Automated acquisition of X509 certificates is an important part of our infrastructure. We obtain certificates of two different types, both provided through services offered by the University:
- Certificates provided via JISC, which are signed by a CA trust chain whose root certificate is installed in most OSes and browsers by default. These are obtained manually, by submitting a CSR through a web form.
- Certificates signed by a trust chain whose root is the University’s CA certificate. This is an automated process, using the lcfg-x509 component and our locally written sixkts software. We can automate the signing process as we have an intermediate CA certificate, signed by the University’s root.
It is becoming increasingly impractical and unrealistic to expect users to install the University’s root CA in their devices, so most of our public facing web sites are now using certificates of type 1. above. We continue to use certificates of type 2. for other purposes, where we can manage the trust chain, e.g. for backend communications for Cosign and for TLS LDAP.
The big problem that this gives us is automation, or rather the lack of it. Pasting CSRs into web forms, waiting for an email, extracting certificates from that email, copying them to the appropriate machine, changing ownership and permissions, restarting appropriate services… it’s tedious and error-prone.
All of this brings us to Let’s Encrypt. It’s in public beta at the moment, but offers us an automated way of obtaining trusted certificates.
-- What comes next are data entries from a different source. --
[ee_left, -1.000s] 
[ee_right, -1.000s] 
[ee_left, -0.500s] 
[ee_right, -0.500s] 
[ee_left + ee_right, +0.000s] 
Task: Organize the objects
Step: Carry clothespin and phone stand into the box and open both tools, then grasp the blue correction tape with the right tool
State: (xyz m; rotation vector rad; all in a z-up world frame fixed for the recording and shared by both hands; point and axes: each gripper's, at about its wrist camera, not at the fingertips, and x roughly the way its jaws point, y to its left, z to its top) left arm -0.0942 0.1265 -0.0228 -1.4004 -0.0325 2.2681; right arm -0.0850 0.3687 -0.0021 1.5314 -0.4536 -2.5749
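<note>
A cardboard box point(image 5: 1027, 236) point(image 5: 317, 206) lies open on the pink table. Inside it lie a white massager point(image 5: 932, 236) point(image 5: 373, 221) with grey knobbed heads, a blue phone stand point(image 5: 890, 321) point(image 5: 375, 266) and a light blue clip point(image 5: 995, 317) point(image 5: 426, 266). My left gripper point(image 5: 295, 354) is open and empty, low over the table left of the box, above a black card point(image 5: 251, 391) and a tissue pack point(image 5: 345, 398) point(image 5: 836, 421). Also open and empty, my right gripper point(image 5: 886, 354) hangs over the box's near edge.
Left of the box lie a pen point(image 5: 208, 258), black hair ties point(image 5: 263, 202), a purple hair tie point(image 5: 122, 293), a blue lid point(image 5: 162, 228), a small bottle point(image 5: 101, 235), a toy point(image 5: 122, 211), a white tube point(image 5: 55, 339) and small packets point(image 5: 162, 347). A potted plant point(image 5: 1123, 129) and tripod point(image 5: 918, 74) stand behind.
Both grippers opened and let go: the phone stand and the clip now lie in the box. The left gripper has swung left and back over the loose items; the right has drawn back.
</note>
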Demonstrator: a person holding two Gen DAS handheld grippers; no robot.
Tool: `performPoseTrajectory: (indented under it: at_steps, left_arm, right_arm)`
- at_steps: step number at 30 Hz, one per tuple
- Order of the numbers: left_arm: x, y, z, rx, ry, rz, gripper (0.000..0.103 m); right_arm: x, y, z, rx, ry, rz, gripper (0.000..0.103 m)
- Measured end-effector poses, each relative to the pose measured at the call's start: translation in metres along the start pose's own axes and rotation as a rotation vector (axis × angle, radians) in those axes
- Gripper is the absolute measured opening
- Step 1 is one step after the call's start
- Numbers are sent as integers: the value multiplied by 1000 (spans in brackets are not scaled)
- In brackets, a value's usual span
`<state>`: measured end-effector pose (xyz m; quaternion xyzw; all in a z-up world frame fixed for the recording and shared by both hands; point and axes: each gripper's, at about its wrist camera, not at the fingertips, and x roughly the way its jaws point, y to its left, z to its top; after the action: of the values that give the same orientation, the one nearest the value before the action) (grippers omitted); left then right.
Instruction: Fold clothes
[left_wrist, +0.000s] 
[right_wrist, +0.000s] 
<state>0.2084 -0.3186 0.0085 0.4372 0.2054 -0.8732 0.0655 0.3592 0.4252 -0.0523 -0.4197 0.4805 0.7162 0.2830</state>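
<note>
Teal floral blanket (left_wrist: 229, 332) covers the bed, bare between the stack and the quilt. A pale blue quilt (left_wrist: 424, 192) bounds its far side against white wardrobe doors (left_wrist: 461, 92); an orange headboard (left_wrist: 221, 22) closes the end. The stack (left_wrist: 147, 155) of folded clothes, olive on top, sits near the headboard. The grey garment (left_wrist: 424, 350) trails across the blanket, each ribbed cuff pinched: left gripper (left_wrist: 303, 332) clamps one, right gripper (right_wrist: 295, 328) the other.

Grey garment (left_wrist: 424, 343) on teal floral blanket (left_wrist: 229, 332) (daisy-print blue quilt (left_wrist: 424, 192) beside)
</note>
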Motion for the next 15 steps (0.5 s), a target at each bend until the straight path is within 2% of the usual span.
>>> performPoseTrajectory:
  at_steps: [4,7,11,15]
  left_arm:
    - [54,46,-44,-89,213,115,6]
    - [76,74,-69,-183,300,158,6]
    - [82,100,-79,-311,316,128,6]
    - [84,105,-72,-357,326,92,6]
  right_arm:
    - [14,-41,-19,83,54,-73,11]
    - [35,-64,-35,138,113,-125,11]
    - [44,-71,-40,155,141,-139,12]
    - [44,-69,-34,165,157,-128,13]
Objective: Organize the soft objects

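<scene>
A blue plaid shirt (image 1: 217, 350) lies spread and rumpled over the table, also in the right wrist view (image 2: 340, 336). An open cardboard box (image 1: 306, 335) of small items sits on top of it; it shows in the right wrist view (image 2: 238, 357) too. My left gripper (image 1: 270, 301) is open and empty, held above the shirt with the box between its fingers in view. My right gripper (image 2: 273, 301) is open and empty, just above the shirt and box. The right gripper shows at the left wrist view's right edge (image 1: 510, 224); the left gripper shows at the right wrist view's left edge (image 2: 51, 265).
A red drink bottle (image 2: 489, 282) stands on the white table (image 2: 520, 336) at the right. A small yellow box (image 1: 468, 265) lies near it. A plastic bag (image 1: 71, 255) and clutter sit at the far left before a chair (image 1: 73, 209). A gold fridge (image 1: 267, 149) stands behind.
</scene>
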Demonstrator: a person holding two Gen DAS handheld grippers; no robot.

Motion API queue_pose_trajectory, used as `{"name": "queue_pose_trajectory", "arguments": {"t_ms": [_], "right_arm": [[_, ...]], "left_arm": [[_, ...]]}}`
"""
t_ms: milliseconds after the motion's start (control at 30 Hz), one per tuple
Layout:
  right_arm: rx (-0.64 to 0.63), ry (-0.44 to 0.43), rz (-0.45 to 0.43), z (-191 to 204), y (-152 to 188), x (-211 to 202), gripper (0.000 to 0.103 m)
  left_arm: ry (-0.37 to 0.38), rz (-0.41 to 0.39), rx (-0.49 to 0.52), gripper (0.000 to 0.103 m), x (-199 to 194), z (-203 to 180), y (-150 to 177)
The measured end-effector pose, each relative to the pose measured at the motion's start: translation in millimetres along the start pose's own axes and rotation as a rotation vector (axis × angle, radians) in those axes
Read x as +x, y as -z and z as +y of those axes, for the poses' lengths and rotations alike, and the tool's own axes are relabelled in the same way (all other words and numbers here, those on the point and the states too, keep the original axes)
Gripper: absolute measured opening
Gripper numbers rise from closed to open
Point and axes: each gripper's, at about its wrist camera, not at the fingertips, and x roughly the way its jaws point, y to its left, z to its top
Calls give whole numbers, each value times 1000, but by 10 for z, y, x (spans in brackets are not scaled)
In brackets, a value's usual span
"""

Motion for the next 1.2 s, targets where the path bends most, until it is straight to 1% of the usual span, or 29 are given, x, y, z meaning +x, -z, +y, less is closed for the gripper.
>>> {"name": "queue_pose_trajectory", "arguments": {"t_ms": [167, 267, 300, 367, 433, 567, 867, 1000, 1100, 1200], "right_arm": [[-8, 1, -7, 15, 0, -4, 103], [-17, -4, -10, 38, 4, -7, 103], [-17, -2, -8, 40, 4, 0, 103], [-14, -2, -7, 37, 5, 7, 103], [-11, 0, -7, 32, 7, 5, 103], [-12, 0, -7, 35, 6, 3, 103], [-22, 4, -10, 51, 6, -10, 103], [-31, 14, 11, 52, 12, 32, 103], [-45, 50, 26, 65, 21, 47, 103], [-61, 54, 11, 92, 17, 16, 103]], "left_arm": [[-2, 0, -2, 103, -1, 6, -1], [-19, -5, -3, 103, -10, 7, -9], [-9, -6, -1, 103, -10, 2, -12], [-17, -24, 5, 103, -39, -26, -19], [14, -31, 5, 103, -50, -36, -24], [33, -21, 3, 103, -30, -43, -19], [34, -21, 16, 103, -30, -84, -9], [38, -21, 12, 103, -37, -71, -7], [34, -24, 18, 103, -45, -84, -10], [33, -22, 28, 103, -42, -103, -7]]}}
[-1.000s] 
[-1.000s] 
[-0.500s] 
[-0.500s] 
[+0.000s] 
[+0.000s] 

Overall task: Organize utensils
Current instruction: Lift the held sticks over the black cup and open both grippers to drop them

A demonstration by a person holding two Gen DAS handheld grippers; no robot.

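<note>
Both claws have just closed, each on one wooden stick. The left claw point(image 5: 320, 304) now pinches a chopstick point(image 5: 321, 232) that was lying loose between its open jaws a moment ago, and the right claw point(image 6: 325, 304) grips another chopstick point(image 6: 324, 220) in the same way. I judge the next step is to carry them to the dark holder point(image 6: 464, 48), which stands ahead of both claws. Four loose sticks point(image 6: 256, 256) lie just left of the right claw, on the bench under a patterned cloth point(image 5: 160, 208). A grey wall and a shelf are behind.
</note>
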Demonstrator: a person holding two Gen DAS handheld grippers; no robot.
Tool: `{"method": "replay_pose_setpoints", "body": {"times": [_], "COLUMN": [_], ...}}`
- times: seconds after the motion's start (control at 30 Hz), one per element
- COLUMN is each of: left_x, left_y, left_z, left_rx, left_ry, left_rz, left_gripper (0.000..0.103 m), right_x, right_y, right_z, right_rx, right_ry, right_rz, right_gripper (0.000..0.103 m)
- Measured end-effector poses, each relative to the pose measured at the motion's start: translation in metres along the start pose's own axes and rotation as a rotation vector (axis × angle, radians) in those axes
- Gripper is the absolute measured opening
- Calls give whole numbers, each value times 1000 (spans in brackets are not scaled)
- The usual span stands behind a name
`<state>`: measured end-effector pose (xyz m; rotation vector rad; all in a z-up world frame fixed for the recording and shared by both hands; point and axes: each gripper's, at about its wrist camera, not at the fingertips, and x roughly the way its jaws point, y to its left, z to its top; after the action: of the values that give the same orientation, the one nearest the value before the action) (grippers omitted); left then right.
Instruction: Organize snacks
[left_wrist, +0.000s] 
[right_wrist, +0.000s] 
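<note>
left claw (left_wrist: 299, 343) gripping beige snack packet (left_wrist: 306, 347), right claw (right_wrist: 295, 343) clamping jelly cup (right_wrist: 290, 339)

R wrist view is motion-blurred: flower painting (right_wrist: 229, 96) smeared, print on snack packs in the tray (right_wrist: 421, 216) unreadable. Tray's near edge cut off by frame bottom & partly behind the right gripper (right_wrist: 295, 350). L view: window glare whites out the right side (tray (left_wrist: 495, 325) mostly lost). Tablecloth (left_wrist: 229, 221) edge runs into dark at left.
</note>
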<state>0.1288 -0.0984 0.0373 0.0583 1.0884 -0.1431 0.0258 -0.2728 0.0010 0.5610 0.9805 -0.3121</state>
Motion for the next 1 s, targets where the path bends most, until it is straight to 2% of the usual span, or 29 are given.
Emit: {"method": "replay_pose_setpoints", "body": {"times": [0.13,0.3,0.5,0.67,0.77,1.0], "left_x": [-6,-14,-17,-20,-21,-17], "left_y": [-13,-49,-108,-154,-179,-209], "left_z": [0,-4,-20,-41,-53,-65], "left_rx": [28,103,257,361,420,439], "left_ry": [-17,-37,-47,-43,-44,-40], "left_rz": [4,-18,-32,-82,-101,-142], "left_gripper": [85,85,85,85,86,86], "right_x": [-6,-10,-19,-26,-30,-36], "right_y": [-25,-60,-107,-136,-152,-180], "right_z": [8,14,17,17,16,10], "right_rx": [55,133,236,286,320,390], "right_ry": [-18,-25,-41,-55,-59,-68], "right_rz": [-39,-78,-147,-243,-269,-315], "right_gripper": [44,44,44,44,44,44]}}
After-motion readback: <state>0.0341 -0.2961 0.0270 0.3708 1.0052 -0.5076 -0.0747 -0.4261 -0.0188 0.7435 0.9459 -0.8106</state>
We already have an LCFG component – lcfg-x509 – which obtains certificates (using our sixkts technology) and then does all the administrative work necessary to put them into service. As a proof of concept I added support for letsencrypt to a development version of this component…
I decided to use the letsencrypt.sh client – the official client seemed a little complex and heavyweight to me, with a hefty array of python dependencies. letsencrypt.sh seemed more lightweight and better suited to our uses.
The development version of lcfg-x509 supporting letsencrypt and its corresponding schema can be found here:
An RPM for letsencrypt.sh can be found here:
(SL7 versions of all the above are also available, but I’ve only tested with SL6)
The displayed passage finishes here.